§ What you are asked to do: Make an exact copy of the lines from the top of the entries below through the line with "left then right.". Leave all pictures out.

-- Opening Marker --

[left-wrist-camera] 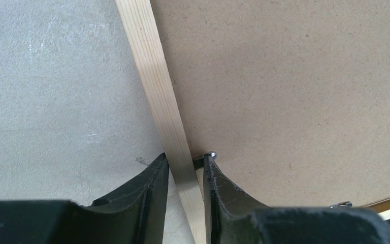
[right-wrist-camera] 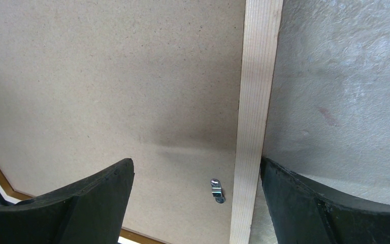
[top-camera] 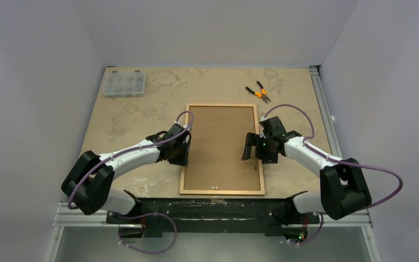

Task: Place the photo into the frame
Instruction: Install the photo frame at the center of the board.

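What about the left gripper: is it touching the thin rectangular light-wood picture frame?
Touching. The left wrist view shows the left gripper with its fingers closed on the frame rail, one on each side, no gap visible against the wood.

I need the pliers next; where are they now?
In the top view, the pliers lie toward the far right of the table, just beyond the frame's far right corner.
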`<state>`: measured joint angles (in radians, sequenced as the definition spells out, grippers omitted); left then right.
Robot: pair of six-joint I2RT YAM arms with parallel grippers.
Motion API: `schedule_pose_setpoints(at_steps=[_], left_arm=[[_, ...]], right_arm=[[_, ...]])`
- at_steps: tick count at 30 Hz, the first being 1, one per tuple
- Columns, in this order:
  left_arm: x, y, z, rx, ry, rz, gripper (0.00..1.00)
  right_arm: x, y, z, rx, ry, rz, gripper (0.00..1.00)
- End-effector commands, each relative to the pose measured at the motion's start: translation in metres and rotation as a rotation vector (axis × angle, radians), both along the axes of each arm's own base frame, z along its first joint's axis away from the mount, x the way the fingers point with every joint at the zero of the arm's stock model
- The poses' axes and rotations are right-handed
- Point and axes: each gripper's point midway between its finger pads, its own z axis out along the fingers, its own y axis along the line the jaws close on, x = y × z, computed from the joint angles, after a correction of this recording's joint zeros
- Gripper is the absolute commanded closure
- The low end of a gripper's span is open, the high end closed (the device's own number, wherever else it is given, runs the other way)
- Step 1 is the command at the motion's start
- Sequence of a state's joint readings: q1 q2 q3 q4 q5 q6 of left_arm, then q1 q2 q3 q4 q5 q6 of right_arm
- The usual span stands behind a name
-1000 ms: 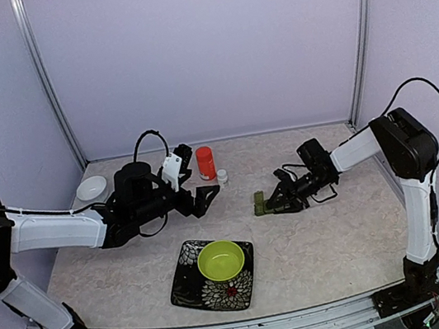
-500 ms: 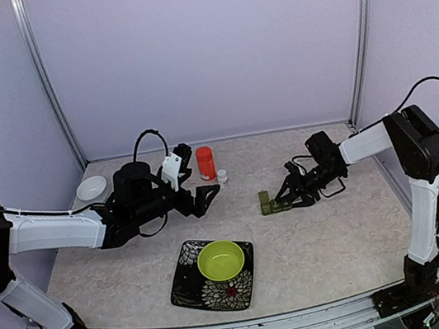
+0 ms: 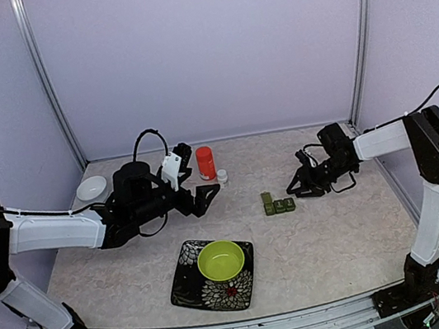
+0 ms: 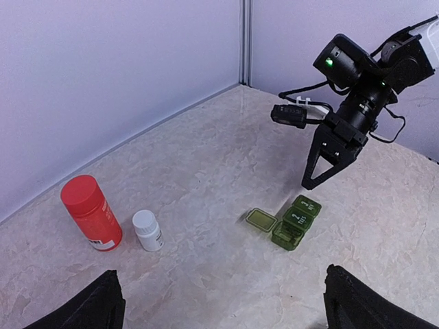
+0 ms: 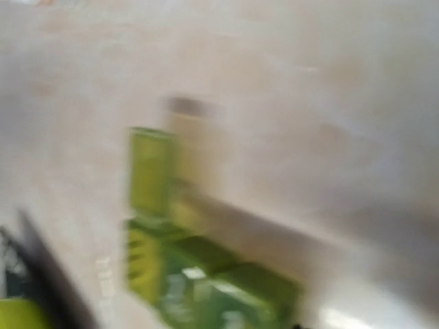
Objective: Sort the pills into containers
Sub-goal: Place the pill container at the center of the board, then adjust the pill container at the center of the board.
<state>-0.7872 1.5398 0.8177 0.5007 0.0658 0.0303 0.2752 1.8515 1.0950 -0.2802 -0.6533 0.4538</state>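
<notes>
The dark green pillbox (image 3: 278,203) lies on the table right of centre, a strip of three compartments. In the left wrist view the pillbox (image 4: 296,221) has its nearest lid (image 4: 261,219) flipped open and two lids shut. My right gripper (image 3: 296,186) is open just right of the pillbox and apart from it; it also shows in the left wrist view (image 4: 317,175). The right wrist view is blurred and shows only the pillbox (image 5: 206,274). My left gripper (image 4: 230,308) is open and empty above the table, left of the pillbox. No loose pills show.
An orange bottle (image 3: 205,162) and a small white bottle (image 3: 222,176) stand at the back centre. A white dish (image 3: 91,187) sits at the back left. A lime-green bowl (image 3: 220,259) rests on a patterned plate (image 3: 188,282) at the front.
My right gripper had the pillbox between its fingers, slid it a little to the right, then let go and drew back right. The left arm has not moved.
</notes>
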Motion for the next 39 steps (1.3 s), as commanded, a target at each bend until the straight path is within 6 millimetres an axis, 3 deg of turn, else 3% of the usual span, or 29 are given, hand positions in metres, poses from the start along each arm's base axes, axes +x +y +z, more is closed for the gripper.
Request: schedule_pose_setpoints(at_steps=[1, 5, 16, 27, 39], left_arm=[[-0.005, -0.001, 0.011, -0.026, -0.027, -0.008, 0.01], [-0.004, -0.002, 0.012, -0.027, -0.028, -0.01, 0.01], [-0.003, -0.007, 0.011, -0.015, -0.026, -0.012, 0.01], [-0.001, -0.009, 0.008, -0.004, -0.021, -0.011, 0.01], [-0.001, -0.006, 0.006, -0.001, -0.023, -0.005, 0.01]], right_arm=[[-0.008, 0.03, 0.032, 0.262, -0.036, 0.11, 0.62], [-0.015, 0.047, 0.036, 0.347, -0.032, 0.167, 0.68], [-0.015, 0.064, 0.008, 0.37, 0.042, 0.196, 0.75], [-0.014, 0.062, -0.017, 0.325, 0.103, 0.166, 0.77], [-0.03, 0.05, -0.065, 0.234, 0.222, 0.121, 0.8]])
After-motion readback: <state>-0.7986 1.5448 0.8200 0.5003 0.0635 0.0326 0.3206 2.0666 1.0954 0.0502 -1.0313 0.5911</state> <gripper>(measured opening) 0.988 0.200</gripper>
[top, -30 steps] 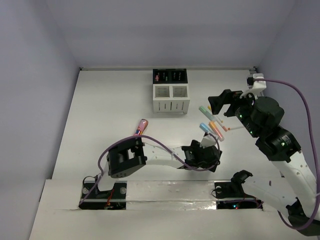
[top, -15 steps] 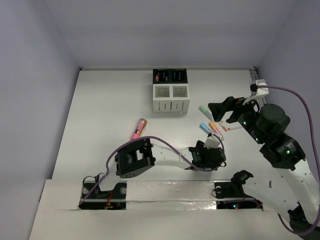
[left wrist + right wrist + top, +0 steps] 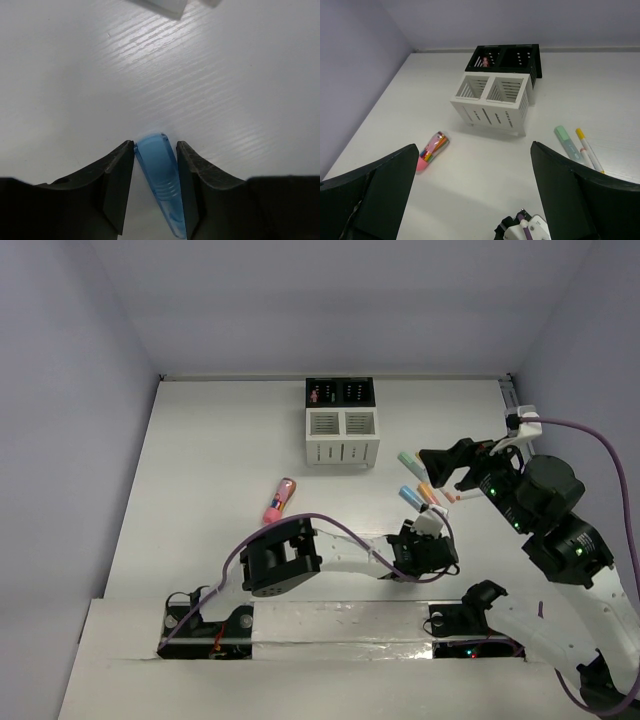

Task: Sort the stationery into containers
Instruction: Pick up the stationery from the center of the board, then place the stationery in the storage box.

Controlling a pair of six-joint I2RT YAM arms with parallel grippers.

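Observation:
A blue marker (image 3: pixel 159 170) lies on the table between my left gripper's (image 3: pixel 155 148) fingers, and both pads press its sides. From above, the blue marker (image 3: pixel 409 496) pokes out ahead of the left gripper (image 3: pixel 419 510). My right gripper (image 3: pixel 441 462) hovers open over a mint marker (image 3: pixel 407 458) and orange and pink markers (image 3: pixel 434 493). A thick pink stick (image 3: pixel 279 499) lies alone at mid-left. The containers stand at the back: a white pair (image 3: pixel 343 437) in front, a black pair (image 3: pixel 340 392) behind. The right wrist view shows the white pair (image 3: pixel 492 102), the black pair (image 3: pixel 505 57) and the mint marker (image 3: pixel 568 142).
A small pink item (image 3: pixel 484 62) sits in the left black compartment. A yellow-tipped marker (image 3: pixel 587 150) lies beside the mint one. The left arm's purple cable (image 3: pixel 330 530) loops over the table. Walls close in on the left, back and right.
My left gripper has slid right and forward to the blue marker and closed its fingers on it. The right arm has drifted a little to the right, still open.

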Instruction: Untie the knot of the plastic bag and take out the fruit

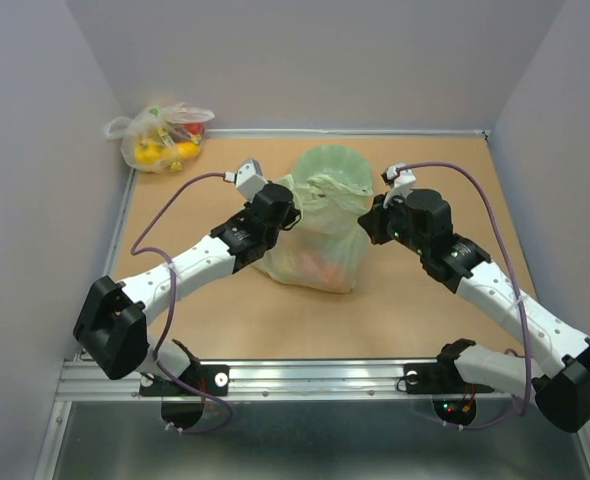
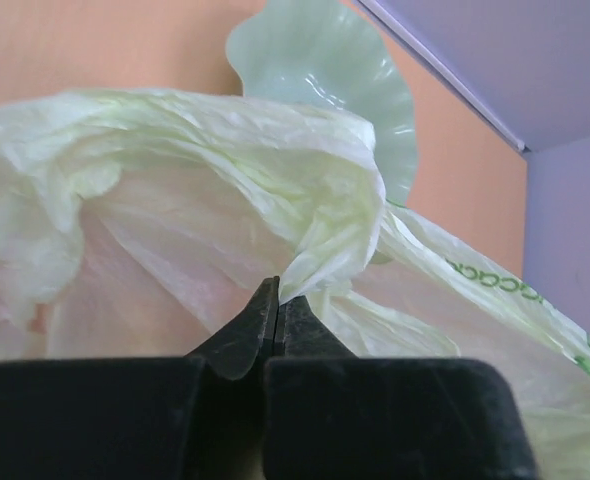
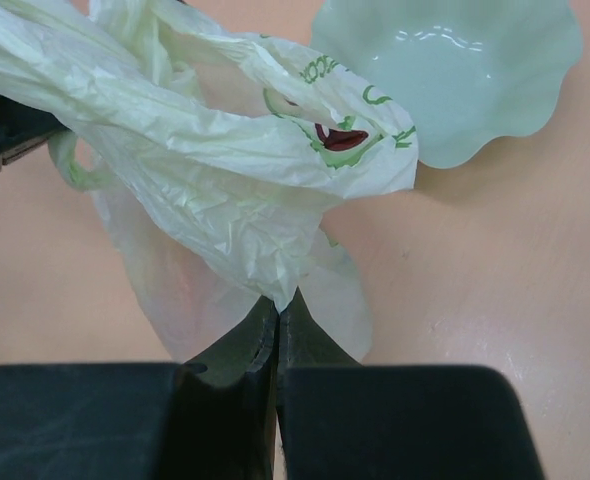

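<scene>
The pale green plastic bag (image 1: 315, 240) stands in the middle of the table, its top stretched between both grippers. My left gripper (image 1: 291, 212) is shut on the bag's left upper film (image 2: 315, 262). My right gripper (image 1: 367, 217) is shut on the bag's right upper film (image 3: 265, 250). The bag's top (image 1: 327, 192) is bunched and crinkled; I cannot make out a tied knot. Orange and reddish fruit (image 1: 323, 266) shows dimly through the film low in the bag. The bag also fills the left wrist view (image 2: 175, 200) and the right wrist view (image 3: 195, 130).
A pale green scalloped bowl (image 1: 333, 160) sits just behind the bag, also in the wrist views (image 2: 325, 70) (image 3: 455, 70). A clear whitish bag with yellow and red items (image 1: 163, 137) lies at the far left corner. Walls enclose the table on three sides.
</scene>
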Controlling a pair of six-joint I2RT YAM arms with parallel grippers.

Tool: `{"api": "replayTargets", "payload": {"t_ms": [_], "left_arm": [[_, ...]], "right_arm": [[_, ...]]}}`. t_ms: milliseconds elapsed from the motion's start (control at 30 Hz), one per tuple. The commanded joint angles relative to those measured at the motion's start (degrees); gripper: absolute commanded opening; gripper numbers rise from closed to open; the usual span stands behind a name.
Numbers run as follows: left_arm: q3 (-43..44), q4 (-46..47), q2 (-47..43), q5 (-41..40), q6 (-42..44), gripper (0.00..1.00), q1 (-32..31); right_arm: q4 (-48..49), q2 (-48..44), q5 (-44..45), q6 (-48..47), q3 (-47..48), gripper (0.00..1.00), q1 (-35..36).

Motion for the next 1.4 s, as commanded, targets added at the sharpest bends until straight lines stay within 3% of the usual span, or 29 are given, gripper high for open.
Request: {"api": "replayTargets", "payload": {"t_ms": [0,100,200,267,367,567,633,700,733,833,933,1100,1200,1367], "left_arm": [[-1.05,-1.01,-5.22,-0.18,4.70,0.00,4.05],[-0.27,-4.62,-9.34,-1.33,10.58,0.00,10.81],[1.92,-7.08,-13.91,-1.07,17.09,0.00,18.46],[5.87,-11.19,-15.24,-1.76,23.42,0.00,19.96],[8.79,-18.83,-16.83,-2.56,26.25,0.00,20.41],[-3.15,-26.51,-24.91,-2.65,23.10,0.00,22.25],[-6.06,-26.95,-27.64,2.42,23.97,0.00,22.25],[-6.94,-24.95,-28.78,6.37,25.90,0.00,22.25],[-7.21,-23.89,-29.40,8.41,28.86,0.00,22.25],[-5.20,-21.94,-28.88,13.69,31.96,0.00,22.17],[-1.34,-22.12,-27.13,18.17,34.07,0.00,22.17],[3.16,-23.17,-26.15,22.48,36.88,0.00,22.17],[4.83,-23.87,-26.15,24.25,38.47,0.00,22.08],[4.40,-24.93,-27.12,25.13,40.05,0.00,22.17]], "right_arm": [[3.82,-2.76,6.40,-1.64,-1.91,0.00,-0.19],[3.91,-4.87,14.40,-4.01,-1.04,0.00,-0.28],[4.08,-5.93,17.06,-8.49,1.16,0.00,-0.28],[4.26,-6.71,16.45,-10.25,2.83,0.00,-0.37],[4.17,-8.82,13.55,-11.93,1.35,0.00,-0.37],[0.49,-19.63,13.01,-4.12,-7.18,0.00,-0.37],[-3.11,-22.78,11.00,-1.03,-8.15,0.12,-0.37],[-5.74,-23.42,6.71,-1.12,-7.28,0.36,-0.37],[-6.46,-23.42,5.47,-1.81,-5.19,0.57,-0.37],[-9.00,-20.26,1.50,-6.38,3.14,0.83,-0.37],[-14.52,-13.51,-4.37,-10.25,13.33,0.92,-0.37],[-19.90,-4.54,-12.88,-14.21,25.74,0.92,-0.37],[-21.75,2.13,-18.71,-15.09,29.80,0.92,-0.37],[-22.19,8.64,-16.26,-16.76,30.43,0.91,-0.37]]}}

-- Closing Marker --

§ Exercise output:
[left-wrist-camera] 
[right-wrist-camera] 
[top-camera] 

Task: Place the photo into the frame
Instruction: Install the photo frame at the center of the board.

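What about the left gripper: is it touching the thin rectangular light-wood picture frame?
Touching. The left wrist view shows the left gripper with its fingers closed on the frame rail, one on each side, no gap visible against the wood.

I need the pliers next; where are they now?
In the top view, the pliers lie toward the far right of the table, just beyond the frame's far right corner.
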`<state>`: measured joint angles (in radians, sequenced as the definition spells out, grippers omitted); left then right.

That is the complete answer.